> **TASK BRIEF**
Omit all pictures. Quote only the lines from the one with "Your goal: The" through the end of the material below.

> **RAW DATA**

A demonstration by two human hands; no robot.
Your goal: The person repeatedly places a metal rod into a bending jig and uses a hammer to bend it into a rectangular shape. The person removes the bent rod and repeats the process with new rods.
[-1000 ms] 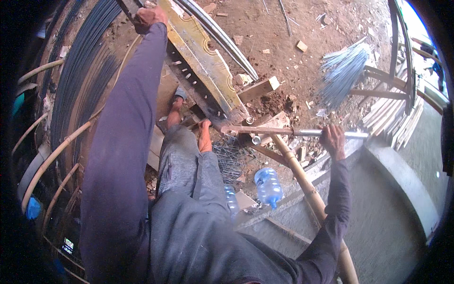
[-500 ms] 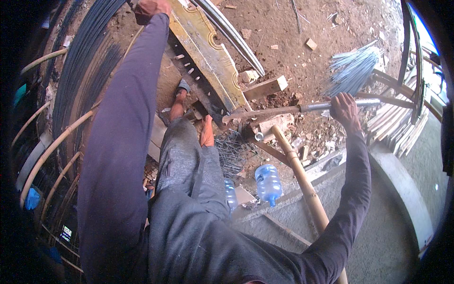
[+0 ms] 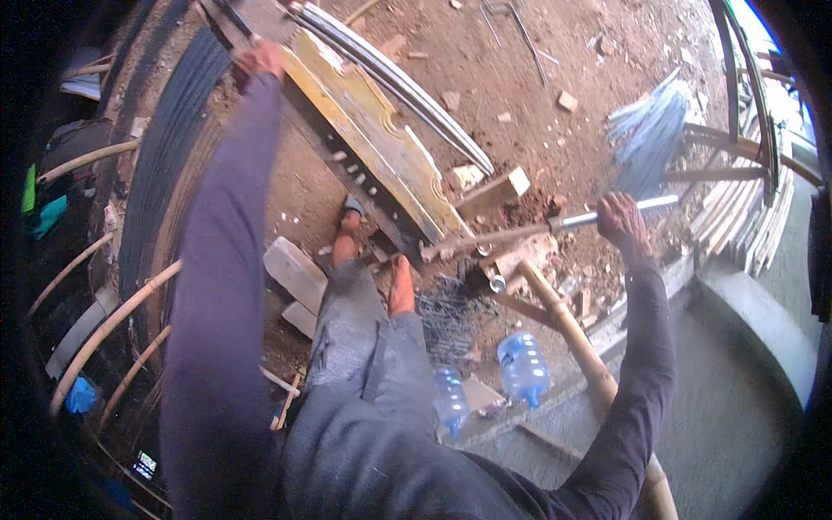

> **RESPONSE BELOW**
Your goal: The person repeatedly places a metal rod into a bending jig and uses a hammer to bend it into a rectangular shape. The person removes the bent rod and repeats the process with new rods.
[-1000 ms] 
[-500 ms] 
[+0 ms] 

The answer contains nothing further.